3. Who must have flood insurance? Can anyone buy it?
Flood damage is not covered by standard homeowner’s insurance or renter’s insurance. Only flood insurance covers flood damage.
Flood insurance is usually required for mortgage-holders in the FEMA Floodplain. But flood insurance can be purchased for any property, inside or outside of the regulated floodplain. No one can be denied coverage. But the higher your flood risk, the higher your premiums.
4. Do flood maps change over time, and how does that affect my client’s property?
Floodplain maps are revised because flood risks change and mapping technologies improve. Charlotte-Mecklenburg updates floodplain maps about every 10 years.
Storm Water Services is now in the process of redrawing floodplain maps for the entire county. As maps are updated, some local property owners will learn that their flood risk is higher or lower than they thought. That could change the cost of their flood insurance or how floodplain regulations affect their property.
5. Why should Realtors® understand floodplain risks and rules?
Real estate buyers often focus on what they can see. They expect their agent to alert them to things they can’t see, such as the property’s flood risk.

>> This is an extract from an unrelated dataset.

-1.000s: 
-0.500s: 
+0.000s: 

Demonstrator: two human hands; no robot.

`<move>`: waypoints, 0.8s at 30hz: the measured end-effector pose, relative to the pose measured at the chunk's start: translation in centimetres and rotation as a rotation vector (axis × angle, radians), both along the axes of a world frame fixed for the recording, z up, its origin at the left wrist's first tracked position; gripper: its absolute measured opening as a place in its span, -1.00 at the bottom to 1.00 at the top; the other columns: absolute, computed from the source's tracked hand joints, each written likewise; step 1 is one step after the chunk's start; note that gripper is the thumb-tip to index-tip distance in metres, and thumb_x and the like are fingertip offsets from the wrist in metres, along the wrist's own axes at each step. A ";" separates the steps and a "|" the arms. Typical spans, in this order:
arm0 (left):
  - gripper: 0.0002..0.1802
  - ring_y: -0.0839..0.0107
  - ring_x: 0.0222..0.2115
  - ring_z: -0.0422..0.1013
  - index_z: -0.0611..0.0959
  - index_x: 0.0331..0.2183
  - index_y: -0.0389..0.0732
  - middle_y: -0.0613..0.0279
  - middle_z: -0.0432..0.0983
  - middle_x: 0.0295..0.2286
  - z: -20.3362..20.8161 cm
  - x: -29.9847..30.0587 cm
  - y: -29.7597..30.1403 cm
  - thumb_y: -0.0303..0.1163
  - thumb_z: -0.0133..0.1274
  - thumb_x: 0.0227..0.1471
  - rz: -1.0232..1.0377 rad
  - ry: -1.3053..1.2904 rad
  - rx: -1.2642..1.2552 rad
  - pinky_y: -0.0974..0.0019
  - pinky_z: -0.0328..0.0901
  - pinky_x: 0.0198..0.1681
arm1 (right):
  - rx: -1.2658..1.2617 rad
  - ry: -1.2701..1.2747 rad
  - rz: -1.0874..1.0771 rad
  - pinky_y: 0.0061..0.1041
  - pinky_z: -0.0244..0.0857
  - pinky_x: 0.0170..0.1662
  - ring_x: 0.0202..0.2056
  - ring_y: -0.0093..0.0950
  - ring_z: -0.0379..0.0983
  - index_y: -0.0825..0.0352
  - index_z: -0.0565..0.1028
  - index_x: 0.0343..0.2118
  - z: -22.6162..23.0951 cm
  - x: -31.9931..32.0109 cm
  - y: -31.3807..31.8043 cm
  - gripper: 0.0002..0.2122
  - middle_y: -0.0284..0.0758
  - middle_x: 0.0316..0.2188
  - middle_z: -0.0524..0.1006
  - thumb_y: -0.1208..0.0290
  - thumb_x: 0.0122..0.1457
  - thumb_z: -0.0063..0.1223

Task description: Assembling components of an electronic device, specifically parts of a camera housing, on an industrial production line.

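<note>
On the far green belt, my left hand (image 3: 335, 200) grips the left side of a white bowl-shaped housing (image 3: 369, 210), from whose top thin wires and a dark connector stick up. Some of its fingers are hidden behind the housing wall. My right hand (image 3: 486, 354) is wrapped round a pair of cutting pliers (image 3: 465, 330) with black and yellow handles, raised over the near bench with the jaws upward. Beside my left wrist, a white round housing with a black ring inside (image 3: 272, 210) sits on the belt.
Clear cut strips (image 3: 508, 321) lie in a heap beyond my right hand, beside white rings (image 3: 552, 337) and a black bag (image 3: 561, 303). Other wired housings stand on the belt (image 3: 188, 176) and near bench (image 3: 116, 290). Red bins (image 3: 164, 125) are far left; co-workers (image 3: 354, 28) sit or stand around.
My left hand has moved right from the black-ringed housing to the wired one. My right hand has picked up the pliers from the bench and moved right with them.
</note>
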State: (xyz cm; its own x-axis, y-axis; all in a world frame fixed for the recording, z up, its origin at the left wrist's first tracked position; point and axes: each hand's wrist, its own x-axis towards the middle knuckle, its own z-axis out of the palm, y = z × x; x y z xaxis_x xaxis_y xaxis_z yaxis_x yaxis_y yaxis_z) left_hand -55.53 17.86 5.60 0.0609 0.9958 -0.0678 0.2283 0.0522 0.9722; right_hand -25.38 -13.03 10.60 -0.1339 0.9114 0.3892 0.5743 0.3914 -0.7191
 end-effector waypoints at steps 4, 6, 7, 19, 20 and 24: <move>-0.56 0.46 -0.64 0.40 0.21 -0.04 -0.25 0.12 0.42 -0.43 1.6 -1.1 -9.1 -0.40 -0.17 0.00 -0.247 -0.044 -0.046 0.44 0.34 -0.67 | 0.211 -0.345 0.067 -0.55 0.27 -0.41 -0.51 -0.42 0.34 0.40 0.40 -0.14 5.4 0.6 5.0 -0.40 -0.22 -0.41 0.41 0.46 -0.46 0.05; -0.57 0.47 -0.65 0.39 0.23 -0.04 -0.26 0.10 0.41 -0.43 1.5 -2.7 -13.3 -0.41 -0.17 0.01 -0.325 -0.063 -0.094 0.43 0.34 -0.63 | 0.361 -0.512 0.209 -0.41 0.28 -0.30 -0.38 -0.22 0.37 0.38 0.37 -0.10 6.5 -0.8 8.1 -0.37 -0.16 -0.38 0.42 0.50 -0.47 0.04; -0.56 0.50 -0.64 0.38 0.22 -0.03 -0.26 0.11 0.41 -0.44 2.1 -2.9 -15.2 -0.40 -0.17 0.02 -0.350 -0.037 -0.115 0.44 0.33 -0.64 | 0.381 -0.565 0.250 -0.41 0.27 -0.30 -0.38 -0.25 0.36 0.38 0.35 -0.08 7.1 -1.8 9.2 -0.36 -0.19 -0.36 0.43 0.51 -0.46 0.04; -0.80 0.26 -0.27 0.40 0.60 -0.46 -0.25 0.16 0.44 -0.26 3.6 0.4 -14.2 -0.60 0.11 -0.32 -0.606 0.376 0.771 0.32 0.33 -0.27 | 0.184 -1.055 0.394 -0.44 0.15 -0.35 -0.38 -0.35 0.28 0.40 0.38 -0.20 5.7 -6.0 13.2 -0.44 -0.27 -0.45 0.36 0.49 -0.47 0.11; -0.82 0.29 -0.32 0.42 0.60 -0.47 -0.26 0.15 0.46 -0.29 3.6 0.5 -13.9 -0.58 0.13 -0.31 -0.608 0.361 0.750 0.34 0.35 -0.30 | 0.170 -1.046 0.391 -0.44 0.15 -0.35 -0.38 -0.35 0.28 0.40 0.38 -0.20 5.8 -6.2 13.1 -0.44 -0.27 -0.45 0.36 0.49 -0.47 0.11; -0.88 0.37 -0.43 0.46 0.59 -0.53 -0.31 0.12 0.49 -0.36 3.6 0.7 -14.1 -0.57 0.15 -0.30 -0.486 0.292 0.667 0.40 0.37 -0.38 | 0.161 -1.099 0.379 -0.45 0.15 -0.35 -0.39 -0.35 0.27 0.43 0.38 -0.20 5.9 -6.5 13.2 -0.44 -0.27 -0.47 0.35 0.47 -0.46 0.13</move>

A national survey by the Federal Emergency Management Agency (FEMA) finds most floodplain residents were not told of the flood risk when they bought the property.
6. What are SWIM buffers?
Buffers are “no-build zones” along creeks, ponds and lakes. The Surface Water Improvement and Management Ordinance (SWIM) requires buffers to help reduce water pollution. In addition to SWIM, three other local water-quality ordinances also have buffer requirements.
Nearly all types of development are illegal in a protected buffer, even putting in a pathway. It’s also illegal to cut down trees or remove plants from the buffer.
7. What is the Post-Construction Ordinance?
This relatively new law to manage storm water applies to commercial and residential development or redevelopment if the lot is 20,000 square feet or larger. Requirements include a pre-development Concept Plan, a Storm Water Management Permit and buffers. The Post-Construction Ordinance is important for anyone who wants to build on a vacant site or redevelop an existing site.